## TASK BRIEF
Reproduce the listing exactly, so that no line differs from the original.

## DATA EXTRACT
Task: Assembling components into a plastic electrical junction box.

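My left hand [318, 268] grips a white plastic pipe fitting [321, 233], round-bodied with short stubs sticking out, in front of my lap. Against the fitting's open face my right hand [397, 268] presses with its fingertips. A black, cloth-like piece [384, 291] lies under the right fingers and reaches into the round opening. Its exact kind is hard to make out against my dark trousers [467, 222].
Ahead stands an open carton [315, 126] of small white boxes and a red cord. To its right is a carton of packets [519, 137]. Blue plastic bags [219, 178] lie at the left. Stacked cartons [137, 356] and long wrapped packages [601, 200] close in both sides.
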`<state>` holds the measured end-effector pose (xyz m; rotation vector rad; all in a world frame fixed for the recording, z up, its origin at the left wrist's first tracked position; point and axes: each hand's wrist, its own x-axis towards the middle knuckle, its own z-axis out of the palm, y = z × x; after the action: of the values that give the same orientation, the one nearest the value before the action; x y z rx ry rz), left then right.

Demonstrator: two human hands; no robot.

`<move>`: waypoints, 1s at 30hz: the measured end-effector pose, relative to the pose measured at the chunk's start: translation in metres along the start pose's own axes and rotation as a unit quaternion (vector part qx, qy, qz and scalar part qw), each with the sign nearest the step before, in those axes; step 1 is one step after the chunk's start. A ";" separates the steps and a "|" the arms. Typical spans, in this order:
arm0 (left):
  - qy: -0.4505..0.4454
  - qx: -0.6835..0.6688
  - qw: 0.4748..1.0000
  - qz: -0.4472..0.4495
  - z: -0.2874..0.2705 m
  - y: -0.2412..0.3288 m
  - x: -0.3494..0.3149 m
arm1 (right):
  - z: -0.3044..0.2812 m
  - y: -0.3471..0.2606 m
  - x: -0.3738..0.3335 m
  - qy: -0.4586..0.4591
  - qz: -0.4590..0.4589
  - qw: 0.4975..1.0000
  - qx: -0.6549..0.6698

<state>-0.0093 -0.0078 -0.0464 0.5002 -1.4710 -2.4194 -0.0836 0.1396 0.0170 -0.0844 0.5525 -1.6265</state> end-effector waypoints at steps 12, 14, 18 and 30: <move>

## EXERCISE RESPONSE
Task: Assembling components into a plastic electrical junction box.

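My left hand [318, 268] grips a white plastic pipe fitting [321, 233], round-bodied with short stubs sticking out, in front of my lap. Against the fitting's open face my right hand [397, 268] presses with its fingertips. A black, cloth-like piece [384, 291] lies under the right fingers and reaches into the round opening. Its exact kind is hard to make out against my dark trousers [467, 222].
Ahead stands an open carton [315, 126] of small white boxes and a red cord. To its right is a carton of packets [519, 137]. Blue plastic bags [219, 178] lie at the left. Stacked cartons [137, 356] and long wrapped packages [601, 200] close in both sides.
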`<state>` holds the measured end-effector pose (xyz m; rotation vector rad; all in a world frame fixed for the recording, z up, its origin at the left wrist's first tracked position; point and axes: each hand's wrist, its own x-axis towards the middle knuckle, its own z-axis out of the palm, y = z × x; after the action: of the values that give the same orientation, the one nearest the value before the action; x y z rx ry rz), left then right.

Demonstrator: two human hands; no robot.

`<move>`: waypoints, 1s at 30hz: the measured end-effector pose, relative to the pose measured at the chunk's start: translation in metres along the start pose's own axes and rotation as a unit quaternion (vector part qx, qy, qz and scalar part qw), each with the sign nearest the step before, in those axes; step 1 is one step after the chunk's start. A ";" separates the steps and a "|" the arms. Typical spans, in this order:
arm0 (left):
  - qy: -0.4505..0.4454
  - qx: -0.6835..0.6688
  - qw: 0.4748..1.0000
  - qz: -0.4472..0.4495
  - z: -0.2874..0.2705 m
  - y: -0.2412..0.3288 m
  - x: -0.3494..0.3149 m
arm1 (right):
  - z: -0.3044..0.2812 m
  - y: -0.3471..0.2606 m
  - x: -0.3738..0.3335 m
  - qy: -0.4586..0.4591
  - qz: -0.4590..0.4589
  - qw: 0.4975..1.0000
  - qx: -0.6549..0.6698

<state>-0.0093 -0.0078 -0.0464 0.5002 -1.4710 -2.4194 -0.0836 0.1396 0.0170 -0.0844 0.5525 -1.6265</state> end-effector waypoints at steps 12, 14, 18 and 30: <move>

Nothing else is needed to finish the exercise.